There are three approaches of myths; a journalistic myth, scholarly myth and a living myth (Preston, 2010). The journalistic approach to myth is that a myth is to be exposed which in turn presumes that we do not notice it or see that it is false (Preston, 2010). Two features of this approach. One is that a journalistic myth ignores the wide influences and allegiances that shape our vision of truth. In the X-Files episode, despite the fact that there are people who actually do believe that the monster exists, people like the chief himself think it is all a joke. Action is only taken when the chief himself is attacked by the monster.
The second feature is that as falsehood, myth is really recognized only through exposure and once exposed, it is no longer to be taken seriously (Grant, 1998). In the X-files episode, Mulder’s main objective was to find proof of the existence of the monster and consequently to expose it. When Mulder mistakes the monster for an alligator and kills it, the residents of the area are relived and no longer take the monster seriously as a threat and can now dismiss the whole ‘Big Blue’ myth. As Grant explains, something is identified as a ‘myth’ expressly for the purpose of dismissing it.

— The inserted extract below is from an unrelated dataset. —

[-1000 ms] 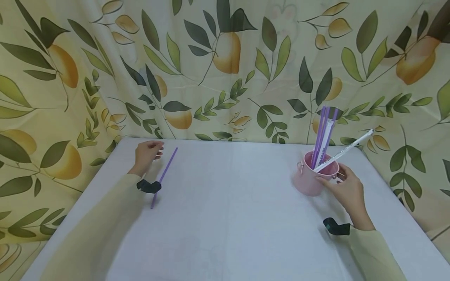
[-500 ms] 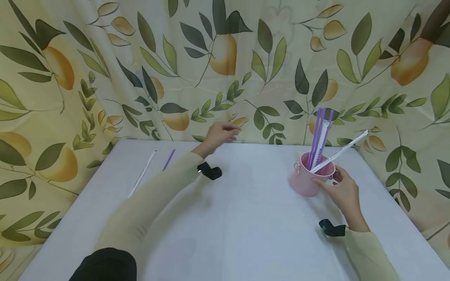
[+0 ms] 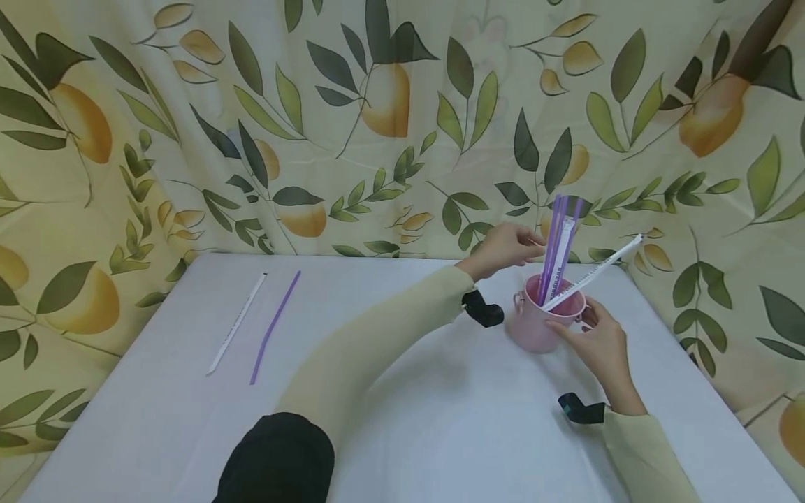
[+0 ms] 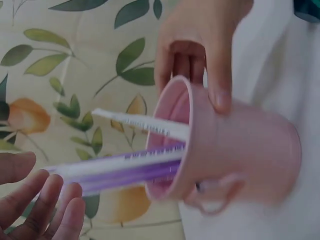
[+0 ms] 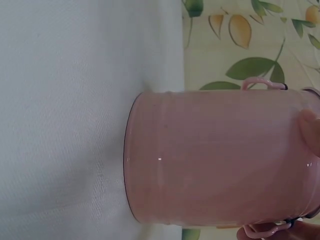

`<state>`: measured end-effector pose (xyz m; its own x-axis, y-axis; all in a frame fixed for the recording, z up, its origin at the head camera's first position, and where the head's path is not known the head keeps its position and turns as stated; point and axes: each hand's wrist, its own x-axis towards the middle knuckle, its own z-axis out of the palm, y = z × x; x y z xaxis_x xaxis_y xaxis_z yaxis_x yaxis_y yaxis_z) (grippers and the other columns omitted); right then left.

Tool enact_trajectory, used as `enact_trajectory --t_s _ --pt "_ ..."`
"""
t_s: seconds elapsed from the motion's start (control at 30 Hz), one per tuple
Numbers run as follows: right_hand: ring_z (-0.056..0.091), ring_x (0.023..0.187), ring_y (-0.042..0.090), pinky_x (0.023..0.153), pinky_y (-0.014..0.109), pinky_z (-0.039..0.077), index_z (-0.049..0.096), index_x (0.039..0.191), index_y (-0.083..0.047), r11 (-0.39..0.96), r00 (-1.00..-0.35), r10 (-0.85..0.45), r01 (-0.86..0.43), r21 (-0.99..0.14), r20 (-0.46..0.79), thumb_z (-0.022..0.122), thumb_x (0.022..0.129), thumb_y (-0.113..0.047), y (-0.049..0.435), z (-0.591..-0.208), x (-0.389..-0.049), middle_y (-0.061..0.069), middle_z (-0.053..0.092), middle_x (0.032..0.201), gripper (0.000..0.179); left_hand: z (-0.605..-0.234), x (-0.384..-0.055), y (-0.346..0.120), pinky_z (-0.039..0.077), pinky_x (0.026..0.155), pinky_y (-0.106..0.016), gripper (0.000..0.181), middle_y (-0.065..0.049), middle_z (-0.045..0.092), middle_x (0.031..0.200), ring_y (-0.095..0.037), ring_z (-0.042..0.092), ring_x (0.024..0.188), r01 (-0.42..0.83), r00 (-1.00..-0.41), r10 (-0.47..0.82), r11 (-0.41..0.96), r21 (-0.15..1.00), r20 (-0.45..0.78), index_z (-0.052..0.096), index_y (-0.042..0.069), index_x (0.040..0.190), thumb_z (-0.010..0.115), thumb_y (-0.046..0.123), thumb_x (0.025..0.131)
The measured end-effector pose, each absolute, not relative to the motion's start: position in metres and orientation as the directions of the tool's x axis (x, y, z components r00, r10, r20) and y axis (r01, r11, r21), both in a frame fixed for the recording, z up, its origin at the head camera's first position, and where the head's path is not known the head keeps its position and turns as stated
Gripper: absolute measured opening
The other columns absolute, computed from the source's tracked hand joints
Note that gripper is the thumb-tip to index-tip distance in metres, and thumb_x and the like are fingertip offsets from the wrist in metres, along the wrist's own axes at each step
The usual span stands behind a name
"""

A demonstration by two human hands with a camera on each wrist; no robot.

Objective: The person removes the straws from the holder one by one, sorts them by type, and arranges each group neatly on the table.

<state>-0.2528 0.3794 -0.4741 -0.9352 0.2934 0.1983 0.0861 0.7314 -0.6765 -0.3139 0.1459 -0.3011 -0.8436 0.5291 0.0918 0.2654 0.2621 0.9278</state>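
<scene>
A pink bucket-shaped cup (image 3: pixel 534 334) with small side handles stands at the table's right side. Upright in it are several slim purple straw-like sticks (image 3: pixel 551 241) and a white one with printed lettering; another white stick (image 3: pixel 600 272) leans out to the right. My right hand (image 3: pixel 600 346) grips the cup near its rim, thumb in front and fingers around the far handle. Just left of the stick tops is my left hand (image 3: pixel 505 248), its fingers loosely bent and nothing between them. The left wrist view shows these fingertips (image 4: pixel 72 212) overlapping the blurred stick ends.
On the table's left lie a white stick (image 3: pixel 237 325) and a purple stick (image 3: pixel 274 328), roughly parallel and apart. A white cloth covers the table (image 3: pixel 157 419). Behind it hangs a leaf-and-fruit patterned curtain (image 3: pixel 402 175).
My left hand has swept from the table's left side across to the cup, uncovering the white stick beside the purple one. My right hand keeps its grip on the cup.
</scene>
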Motion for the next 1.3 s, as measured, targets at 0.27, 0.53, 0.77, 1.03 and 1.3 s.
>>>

The second approach of myths is a scholarly myth which is generally held to be interesting in themselves; they are catalogued and studied as clues to the beliefs and behaviors of ancient peoples (Grant, 1998). Mulder in the X-Files episode as well as the characters in the episode who believed in the existence of the monster looked and collected clues and evidence to support their belief. Their main aim in doing this was to prove that the monster actually existed. In this approach, the...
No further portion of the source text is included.